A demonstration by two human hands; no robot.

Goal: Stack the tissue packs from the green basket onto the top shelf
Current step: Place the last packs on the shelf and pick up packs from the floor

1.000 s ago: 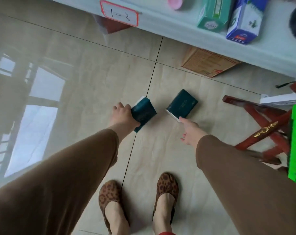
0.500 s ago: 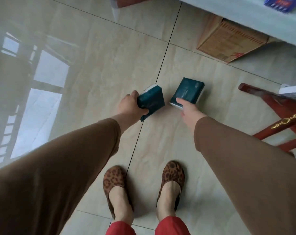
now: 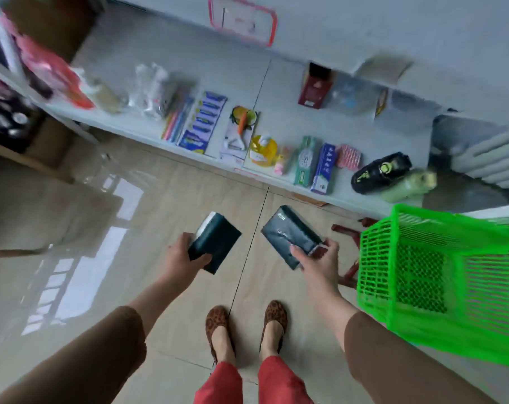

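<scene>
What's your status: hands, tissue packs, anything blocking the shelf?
Left hand grip shut on one dark tissue pack. Right hand grip shut on second tissue pack. Green basket at right. Shelf ahead, path open.

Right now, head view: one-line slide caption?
Left hand and right hand each hold a dark green tissue pack beside the green basket.
</scene>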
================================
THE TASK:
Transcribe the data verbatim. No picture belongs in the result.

REPLY:
A demonstration by two human hands; no robot.

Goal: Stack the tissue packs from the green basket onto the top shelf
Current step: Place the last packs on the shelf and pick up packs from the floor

1.000 s ago: 
0.500 s ago: 
now: 

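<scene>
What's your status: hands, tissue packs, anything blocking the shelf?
Left hand grip shut on one dark tissue pack. Right hand grip shut on second tissue pack. Green basket at right. Shelf ahead, path open.

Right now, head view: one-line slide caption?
Left hand and right hand each hold a dark green tissue pack beside the green basket.
</scene>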

The exercise requires no more work.